> [YOUR INSTRUCTIONS]
For each line below that contains the word "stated", make a copy.

> [GIVEN MATERIAL]
-=-=-

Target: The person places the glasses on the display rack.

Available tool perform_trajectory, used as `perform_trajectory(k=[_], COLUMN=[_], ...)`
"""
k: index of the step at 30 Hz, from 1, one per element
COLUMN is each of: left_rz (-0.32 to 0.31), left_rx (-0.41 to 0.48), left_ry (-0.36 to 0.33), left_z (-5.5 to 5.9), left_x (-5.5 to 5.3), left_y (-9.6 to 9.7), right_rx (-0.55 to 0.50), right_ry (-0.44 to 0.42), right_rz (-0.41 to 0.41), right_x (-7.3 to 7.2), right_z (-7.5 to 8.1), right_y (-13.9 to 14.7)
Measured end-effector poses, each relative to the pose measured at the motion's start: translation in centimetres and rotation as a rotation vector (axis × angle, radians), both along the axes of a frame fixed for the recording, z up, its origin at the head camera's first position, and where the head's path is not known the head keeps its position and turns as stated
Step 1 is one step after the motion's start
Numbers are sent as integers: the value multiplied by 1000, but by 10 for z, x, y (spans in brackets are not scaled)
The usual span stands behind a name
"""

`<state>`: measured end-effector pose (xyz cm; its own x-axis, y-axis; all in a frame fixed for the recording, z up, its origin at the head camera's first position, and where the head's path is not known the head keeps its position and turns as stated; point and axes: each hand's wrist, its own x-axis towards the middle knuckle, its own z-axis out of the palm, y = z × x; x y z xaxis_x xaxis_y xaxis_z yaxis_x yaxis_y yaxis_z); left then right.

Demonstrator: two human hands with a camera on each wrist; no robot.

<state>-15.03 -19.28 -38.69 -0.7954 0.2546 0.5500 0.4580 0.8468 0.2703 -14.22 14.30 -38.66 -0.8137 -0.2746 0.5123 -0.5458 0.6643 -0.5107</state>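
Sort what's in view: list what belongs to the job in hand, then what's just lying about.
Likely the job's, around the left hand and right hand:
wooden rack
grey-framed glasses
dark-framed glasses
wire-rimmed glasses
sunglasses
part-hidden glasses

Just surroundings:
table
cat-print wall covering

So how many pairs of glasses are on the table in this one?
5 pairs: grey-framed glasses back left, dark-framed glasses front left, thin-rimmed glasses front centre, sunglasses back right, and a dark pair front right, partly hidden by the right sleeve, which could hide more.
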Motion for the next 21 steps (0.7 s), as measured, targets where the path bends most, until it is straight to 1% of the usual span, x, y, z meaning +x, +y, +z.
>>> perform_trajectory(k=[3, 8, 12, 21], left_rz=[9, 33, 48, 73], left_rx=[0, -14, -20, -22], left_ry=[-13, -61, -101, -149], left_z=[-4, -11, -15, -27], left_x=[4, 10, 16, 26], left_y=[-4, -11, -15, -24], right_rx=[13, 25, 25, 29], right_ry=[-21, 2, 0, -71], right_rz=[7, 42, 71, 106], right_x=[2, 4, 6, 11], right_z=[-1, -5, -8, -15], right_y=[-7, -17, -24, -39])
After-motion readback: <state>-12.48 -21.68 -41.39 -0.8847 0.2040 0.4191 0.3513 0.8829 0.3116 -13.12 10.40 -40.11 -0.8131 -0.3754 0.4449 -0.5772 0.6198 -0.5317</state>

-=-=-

> [WRITTEN RESPONSE]
Measured end-effector poses, each relative to the pose measured at the motion's start: translation in centimetres and rotation as a rotation vector (axis × angle, radians), both along the axes of a frame fixed for the recording, z up, its origin at the head camera's first position, and where the head's path is not known the head keeps its position and turns as stated
`<state>`: measured end-effector pose (xyz cm; its own x-axis, y-axis; all in a frame fixed for the recording, z up, its origin at the head camera's first position, and where the head's path is not known the head keeps its position and turns as stated; point and axes: each hand's wrist, its own x-axis towards the middle knuckle, its own z-axis out of the palm, y = z × x; x y z xaxis_x xaxis_y xaxis_z yaxis_x yaxis_y yaxis_z); left then right.

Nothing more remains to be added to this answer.